Doctors have long been trying to find a way to grow large numbers of the cells, which give rise to red blood cells and the white blood cells of the immune system and are used to replace bone marrow after intense chemotherapy or radiotherapy.
The cells are very difficult to find and filter out of the blood and usually die after about a month in a laboratory dish.
Writing in the Proceedings of the National Academy of Sciences, scientists at the University of Washington in Seattle and the Veterans Affairs Puget Sound Health Care System they said they had transplanted their 4-month-old cells into mice whose bone marrow was destroyed by radiation, and saved the lives of the mice.
One of the secrets was thrombopoietin, a hormone the team tested to try to encourage the growth of platelet cells involved in blood clotting.
A company based in Ann Arbor, Mich., Aastrom Biosciences Inc. has patented a system for growing and multiplying such stem cells.
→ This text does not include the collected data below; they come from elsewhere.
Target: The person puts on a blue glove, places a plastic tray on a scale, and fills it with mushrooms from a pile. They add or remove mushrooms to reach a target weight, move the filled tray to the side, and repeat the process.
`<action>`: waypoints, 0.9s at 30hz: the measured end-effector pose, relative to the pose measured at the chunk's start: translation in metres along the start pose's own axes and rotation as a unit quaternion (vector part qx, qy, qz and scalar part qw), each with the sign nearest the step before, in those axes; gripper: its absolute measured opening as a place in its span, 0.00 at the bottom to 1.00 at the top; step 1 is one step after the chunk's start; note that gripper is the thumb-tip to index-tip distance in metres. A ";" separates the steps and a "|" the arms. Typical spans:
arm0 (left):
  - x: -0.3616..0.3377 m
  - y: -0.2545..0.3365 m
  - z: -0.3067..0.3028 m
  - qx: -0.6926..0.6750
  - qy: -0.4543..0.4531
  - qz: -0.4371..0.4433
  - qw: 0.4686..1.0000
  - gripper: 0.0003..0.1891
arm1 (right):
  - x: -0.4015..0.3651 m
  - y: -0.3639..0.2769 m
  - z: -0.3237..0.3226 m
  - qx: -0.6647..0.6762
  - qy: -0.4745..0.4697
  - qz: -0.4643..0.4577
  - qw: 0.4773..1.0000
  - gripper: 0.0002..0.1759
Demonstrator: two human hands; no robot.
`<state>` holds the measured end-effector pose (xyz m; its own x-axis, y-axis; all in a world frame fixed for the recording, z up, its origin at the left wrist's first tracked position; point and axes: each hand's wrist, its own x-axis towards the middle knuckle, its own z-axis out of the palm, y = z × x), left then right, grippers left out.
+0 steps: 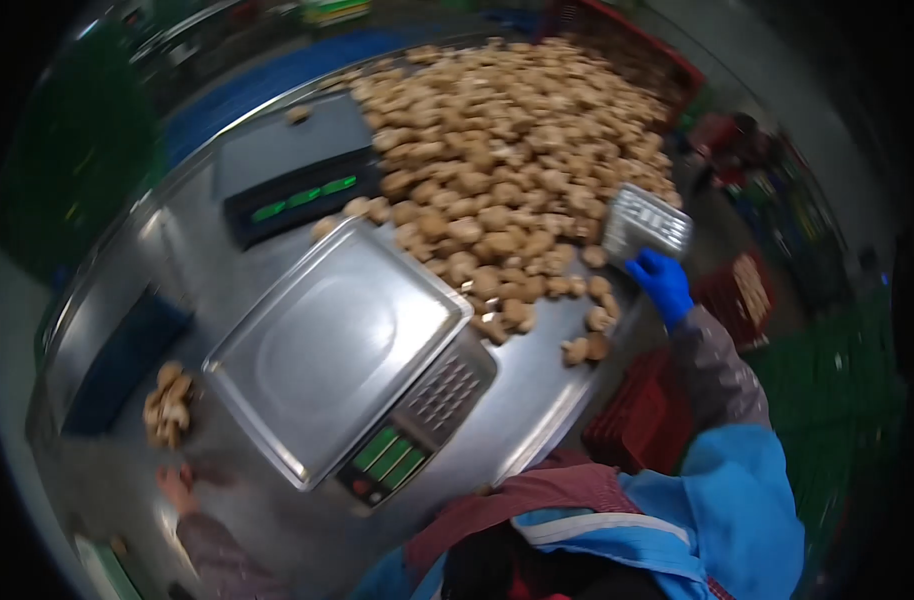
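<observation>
My right hand (662,282), in a blue glove, grips the near edge of a clear plastic tray (645,222). The tray is tilted beside the right edge of a large heap of brown mushrooms (497,170). At the lower left, my bare left hand (179,490) is blurred, its fingertips seeming apart with nothing visible between them. A small cluster of mushrooms (168,405) lies on the metal table just beyond those fingers. Between my hands stands a weighing scale (347,345) with a bare steel pan, a keypad and green display panels.
A second dark scale (292,160) with lit green digits bears a single mushroom at the back left. A dark blue block-like object (127,365) lies on the left of the steel table (522,400). Red crates (637,410) stand below the table's right edge.
</observation>
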<state>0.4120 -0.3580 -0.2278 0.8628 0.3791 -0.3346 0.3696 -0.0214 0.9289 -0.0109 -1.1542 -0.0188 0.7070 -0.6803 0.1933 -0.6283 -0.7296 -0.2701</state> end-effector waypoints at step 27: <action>-0.381 0.101 0.267 0.071 -0.368 0.095 0.922 0.13 | 0.057 0.123 -0.031 -0.181 -0.039 -0.109 0.977 0.10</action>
<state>0.2127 -0.7514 -0.0486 0.8973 -0.3743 -0.2341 0.1845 -0.1638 0.9691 -0.0580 -1.2850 -0.0117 0.8507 -0.5086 0.1329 -0.5234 -0.8430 0.1242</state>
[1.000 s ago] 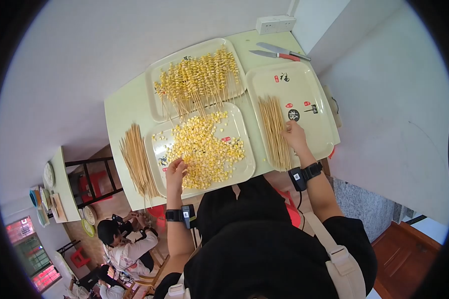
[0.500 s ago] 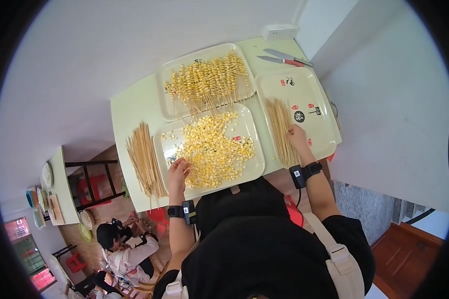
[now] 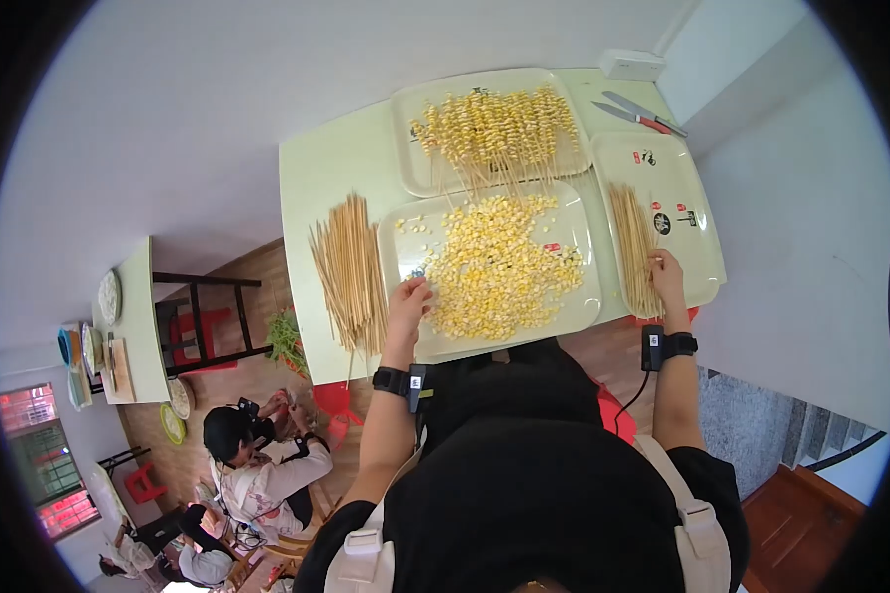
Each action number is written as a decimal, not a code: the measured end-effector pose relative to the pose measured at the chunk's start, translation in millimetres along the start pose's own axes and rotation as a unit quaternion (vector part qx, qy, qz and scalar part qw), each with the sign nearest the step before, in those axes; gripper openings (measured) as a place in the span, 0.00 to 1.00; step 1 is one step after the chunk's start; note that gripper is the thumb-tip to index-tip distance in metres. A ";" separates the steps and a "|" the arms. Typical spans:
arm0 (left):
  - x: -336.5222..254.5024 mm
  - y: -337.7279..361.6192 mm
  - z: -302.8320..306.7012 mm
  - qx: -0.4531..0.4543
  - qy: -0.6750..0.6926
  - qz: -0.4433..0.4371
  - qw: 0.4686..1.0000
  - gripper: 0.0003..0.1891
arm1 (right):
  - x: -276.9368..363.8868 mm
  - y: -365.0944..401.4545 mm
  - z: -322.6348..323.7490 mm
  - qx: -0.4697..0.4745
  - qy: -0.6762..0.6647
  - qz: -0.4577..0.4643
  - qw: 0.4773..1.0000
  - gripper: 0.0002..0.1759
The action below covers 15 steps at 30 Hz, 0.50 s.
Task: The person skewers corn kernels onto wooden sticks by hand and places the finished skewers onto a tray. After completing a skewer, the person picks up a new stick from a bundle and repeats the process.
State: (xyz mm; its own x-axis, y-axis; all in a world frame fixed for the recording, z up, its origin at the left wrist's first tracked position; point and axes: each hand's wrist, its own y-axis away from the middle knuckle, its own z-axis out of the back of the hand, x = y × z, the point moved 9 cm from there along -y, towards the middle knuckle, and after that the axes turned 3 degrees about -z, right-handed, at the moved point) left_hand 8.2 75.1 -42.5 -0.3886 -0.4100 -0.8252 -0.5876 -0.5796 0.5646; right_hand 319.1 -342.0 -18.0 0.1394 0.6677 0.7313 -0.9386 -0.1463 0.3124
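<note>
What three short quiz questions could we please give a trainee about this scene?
1. What is the right hand nearest to?
A) the wall socket
B) a bundle of thin sticks
C) the potted plant

2. True or false: the tray of loose kernels lies nearer the person wearing the camera than the tray of threaded corn does.

3. Fill in the missing word: of the two knives, the one nearer the trays has a ____ handle.

Key: 1 B; 2 true; 3 red
</note>
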 end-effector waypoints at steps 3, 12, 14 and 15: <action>-1.8 -10.0 6.2 -0.019 -0.058 -0.069 0.996 0.11 | -0.8 6.6 4.8 -0.026 0.033 0.044 0.998 0.09; -37.3 9.9 -19.1 -0.047 -0.377 -0.371 0.847 0.08 | 79.4 91.2 14.4 -0.109 -0.194 0.070 0.972 0.07; -33.3 9.3 -20.5 -0.038 -0.378 -0.354 0.854 0.08 | 88.7 107.8 8.4 -0.121 -0.254 0.031 0.959 0.07; -32.6 5.7 -21.2 -0.029 -0.380 -0.339 0.860 0.08 | 93.7 112.6 4.6 -0.121 -0.256 0.036 0.958 0.07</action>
State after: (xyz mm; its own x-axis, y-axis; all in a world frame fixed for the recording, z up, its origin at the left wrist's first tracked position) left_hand 32.5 70.1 -12.1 -0.3351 0.6033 -0.7237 -0.8344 -0.5468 -0.0695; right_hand 228.0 -299.3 88.5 0.1494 0.2073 0.9668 -0.9888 0.0372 0.1448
Dr. Patrick Stiff of Loyola University Medical Center in west suburban Maywood is principal investigator in an ongoing study of the Aastrom system's effectiveness in growing stem cells from umbilical cord blood for use in adults.
Although the process has shown encouraging results, saving four of eleven patients in the final stages of leukemia, some experts say the difficulty of detecting blood stem cells in humans makes it impossible to know whether the technique actually improves patients' conditions by expanding the number of stem cells.